Sólo se vengaron de ellos porque creían en Allâh, el
Poderoso, el Digno de Alabanza. Aquel a quien pertenece el dominio de los cielos
y la tierra. Allâh es
testigo de todas las cosas. Los que atormentaron a los creyentes y las
creyentes, y no se hayan arrepentido tendrán el castigo del Infierno
ardiente.)
(85:4-10)
Esto
produjo gran ira entre los cristianos, especialmente entre los emperadores
romanos, que no solamente incitaron a los abisinios (etíopes) contra los árabes
sino que también reunieron una gran
flota, compuesta de 70,000
guerreros, que ayudó al ejército abisinio a conquistar por segunda vez al Yemen en
el 525 d.C., bajo el liderazgo de Eriat, a quien se le garantizó gobernar el
Yemen, autoridad que mantuvo hasta que fue asesinado por un líder de su
ejército, Abrahah. Abrahah, después
de reconciliarse con el rey de Abisinia, gobernó el Yemen y más tarde envió a
sus soldados para demoler la Ka'bah (precedidos por un gran elefante de
combate), por esta razón, él y su ejército fueron conocidos como “los hombres
del Elefante”.
En
el año 575 d.C después del incidente del "Elefante", la gente del Yemen bajo el
liderazgo de Ma’dikarib bin Saif Dhu Iazin Al Himîari, con el apoyo persa, se rebeló contra los
abisinios (etíopes), recuperando la independencia y designando a Ma´dikarib como
su rey. Sin embargo, Ma’dikarib fue asesinado por un sirviente abisinio (etíope)
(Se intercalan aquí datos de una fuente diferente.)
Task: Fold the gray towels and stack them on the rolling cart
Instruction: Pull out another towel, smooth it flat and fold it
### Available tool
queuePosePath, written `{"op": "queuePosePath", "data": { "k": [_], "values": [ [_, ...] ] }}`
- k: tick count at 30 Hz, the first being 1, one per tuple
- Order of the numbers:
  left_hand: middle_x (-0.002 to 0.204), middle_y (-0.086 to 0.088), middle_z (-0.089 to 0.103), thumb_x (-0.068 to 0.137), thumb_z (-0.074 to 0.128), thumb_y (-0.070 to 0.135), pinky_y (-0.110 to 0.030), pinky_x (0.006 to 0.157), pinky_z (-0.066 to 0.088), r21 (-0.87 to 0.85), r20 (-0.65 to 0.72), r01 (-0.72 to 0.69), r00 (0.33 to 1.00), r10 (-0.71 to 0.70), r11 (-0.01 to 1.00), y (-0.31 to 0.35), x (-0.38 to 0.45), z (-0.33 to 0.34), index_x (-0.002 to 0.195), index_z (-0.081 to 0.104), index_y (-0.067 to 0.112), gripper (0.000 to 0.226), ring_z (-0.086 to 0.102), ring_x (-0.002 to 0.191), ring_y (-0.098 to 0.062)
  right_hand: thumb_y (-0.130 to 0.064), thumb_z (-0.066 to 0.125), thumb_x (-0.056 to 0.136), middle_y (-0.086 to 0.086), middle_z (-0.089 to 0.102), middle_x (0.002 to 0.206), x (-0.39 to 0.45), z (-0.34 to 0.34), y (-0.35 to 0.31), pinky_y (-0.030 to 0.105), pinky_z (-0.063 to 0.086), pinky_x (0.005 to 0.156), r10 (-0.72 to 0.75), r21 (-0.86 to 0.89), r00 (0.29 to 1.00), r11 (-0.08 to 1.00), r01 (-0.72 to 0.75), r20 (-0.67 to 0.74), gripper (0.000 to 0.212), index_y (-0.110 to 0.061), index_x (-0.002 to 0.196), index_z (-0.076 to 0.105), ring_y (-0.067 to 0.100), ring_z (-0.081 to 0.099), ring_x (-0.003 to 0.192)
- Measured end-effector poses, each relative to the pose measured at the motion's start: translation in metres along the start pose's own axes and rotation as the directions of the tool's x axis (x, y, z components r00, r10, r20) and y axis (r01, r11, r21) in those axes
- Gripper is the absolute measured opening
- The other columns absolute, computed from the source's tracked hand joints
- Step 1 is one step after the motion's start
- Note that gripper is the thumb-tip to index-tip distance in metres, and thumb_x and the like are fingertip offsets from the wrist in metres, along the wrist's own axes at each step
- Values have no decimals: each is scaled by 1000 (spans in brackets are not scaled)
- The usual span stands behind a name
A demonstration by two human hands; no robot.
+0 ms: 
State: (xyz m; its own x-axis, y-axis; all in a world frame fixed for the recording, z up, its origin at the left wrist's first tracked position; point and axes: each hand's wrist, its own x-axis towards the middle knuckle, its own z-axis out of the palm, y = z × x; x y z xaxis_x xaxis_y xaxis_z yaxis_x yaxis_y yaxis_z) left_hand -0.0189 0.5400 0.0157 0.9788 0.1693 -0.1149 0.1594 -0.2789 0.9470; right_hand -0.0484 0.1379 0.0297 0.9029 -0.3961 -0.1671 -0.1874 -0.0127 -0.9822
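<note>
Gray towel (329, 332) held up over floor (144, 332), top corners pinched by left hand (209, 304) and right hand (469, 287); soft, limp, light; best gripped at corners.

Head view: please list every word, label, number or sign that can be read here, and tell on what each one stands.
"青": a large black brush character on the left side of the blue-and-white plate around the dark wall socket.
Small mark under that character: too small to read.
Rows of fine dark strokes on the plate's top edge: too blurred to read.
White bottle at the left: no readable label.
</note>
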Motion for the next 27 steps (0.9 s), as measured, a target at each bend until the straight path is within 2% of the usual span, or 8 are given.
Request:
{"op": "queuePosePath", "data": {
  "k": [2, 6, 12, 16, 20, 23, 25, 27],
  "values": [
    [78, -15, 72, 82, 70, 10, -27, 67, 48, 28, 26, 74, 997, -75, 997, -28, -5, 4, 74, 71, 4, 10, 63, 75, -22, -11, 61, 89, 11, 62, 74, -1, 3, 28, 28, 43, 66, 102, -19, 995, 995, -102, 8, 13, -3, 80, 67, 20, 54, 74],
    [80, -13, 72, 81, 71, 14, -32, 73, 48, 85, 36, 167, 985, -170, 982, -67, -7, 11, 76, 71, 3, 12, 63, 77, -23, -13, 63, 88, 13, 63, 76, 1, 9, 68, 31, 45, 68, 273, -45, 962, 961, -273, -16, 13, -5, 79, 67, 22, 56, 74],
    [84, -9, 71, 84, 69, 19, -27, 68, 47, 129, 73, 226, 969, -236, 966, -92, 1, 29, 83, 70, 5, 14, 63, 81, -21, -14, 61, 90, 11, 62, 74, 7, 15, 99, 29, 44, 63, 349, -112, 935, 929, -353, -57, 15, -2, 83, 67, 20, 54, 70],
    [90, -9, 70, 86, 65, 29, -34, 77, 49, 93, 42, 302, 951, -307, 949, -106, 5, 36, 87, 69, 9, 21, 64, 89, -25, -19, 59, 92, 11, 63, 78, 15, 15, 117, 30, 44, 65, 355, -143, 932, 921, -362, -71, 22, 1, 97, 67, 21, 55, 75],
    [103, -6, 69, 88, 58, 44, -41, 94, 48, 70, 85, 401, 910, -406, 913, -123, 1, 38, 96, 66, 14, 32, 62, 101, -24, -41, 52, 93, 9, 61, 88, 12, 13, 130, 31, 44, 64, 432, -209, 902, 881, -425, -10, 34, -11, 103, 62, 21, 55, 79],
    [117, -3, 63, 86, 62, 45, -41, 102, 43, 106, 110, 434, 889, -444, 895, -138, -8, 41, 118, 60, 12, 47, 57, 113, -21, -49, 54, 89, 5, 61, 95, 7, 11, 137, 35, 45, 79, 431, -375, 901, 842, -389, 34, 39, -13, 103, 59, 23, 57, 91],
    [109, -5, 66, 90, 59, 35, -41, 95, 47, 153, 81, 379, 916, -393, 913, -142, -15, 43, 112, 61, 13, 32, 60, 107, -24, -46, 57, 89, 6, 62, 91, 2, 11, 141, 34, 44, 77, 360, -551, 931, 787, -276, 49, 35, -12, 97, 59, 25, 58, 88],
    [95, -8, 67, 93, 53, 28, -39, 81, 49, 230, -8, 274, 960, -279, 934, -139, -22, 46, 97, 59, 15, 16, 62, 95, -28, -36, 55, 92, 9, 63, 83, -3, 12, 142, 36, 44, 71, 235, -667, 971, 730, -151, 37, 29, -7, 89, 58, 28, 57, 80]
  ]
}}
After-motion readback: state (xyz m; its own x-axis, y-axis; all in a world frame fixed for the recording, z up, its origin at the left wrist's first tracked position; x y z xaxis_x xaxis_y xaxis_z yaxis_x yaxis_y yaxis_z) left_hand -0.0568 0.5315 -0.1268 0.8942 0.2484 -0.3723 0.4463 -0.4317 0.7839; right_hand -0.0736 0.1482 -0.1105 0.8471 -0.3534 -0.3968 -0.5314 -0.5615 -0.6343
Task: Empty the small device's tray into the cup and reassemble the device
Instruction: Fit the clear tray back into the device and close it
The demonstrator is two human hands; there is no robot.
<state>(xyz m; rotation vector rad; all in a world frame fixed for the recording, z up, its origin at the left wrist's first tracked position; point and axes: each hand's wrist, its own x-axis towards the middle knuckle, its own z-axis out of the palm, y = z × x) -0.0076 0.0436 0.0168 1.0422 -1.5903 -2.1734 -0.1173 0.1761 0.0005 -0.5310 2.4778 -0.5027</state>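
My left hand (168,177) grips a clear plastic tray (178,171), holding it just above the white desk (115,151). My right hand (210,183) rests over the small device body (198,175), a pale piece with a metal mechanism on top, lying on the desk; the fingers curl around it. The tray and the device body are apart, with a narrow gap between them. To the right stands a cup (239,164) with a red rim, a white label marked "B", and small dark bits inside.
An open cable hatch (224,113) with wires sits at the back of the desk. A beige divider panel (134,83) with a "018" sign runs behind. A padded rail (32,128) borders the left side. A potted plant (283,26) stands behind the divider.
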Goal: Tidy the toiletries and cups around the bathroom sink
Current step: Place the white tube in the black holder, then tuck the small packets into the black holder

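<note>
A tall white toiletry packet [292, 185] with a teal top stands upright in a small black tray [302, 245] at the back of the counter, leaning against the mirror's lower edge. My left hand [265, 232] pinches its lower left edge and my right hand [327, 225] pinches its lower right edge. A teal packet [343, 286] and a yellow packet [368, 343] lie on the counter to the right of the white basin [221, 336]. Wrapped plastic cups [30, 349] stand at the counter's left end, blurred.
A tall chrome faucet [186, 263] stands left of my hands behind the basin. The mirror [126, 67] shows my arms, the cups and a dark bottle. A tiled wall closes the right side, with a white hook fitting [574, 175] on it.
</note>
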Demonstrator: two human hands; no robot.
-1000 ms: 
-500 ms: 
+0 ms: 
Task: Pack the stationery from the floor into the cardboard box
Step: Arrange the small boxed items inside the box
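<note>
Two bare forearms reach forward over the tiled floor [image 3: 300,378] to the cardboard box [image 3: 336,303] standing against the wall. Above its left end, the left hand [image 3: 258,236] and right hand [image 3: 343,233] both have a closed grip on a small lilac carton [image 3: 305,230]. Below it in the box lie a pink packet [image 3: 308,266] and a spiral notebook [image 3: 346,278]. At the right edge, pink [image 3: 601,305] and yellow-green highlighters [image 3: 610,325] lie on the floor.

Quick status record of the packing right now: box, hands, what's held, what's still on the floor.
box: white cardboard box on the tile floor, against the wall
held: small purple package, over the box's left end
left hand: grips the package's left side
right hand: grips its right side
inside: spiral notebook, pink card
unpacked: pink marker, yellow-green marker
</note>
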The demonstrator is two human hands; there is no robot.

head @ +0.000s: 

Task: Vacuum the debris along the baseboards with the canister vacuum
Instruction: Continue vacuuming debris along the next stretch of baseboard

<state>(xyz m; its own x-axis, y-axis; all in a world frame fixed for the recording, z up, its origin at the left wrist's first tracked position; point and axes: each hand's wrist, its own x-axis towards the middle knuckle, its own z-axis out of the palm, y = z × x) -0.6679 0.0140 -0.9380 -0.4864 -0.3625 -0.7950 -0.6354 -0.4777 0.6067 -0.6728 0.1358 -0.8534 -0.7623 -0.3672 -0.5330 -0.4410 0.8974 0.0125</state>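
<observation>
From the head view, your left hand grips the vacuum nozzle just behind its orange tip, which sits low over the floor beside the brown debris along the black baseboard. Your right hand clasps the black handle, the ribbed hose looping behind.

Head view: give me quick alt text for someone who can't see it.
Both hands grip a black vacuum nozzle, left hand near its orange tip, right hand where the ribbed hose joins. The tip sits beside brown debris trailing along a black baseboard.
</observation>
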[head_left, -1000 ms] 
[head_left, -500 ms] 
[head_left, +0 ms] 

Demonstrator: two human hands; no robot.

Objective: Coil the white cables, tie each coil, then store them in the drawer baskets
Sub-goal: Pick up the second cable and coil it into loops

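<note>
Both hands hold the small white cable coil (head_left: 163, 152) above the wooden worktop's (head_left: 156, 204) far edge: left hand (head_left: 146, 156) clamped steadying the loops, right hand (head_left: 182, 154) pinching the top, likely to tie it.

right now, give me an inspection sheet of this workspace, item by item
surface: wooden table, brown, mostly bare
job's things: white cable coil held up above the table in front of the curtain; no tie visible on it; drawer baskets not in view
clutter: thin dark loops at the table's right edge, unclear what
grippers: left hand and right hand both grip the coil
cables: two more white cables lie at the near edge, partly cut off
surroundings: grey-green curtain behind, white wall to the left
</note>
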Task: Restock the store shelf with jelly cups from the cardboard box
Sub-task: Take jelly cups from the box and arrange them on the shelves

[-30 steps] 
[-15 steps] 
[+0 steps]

suyo. La familia de Dhu Iazin fue así privada de la monarquía para
siempre. Kisra (Cosroes), el rey persa, designó un gobernante persa sobre
San’a y así fue como el Yemen pasó a ser una colonia persa. Los gobernantes
persas mantuvieron el dominio del Yemen hasta Badhán, el último de ellos, que
abrazó el Islam en 638 dC
finalizando el dominio persa sobre el Yemen.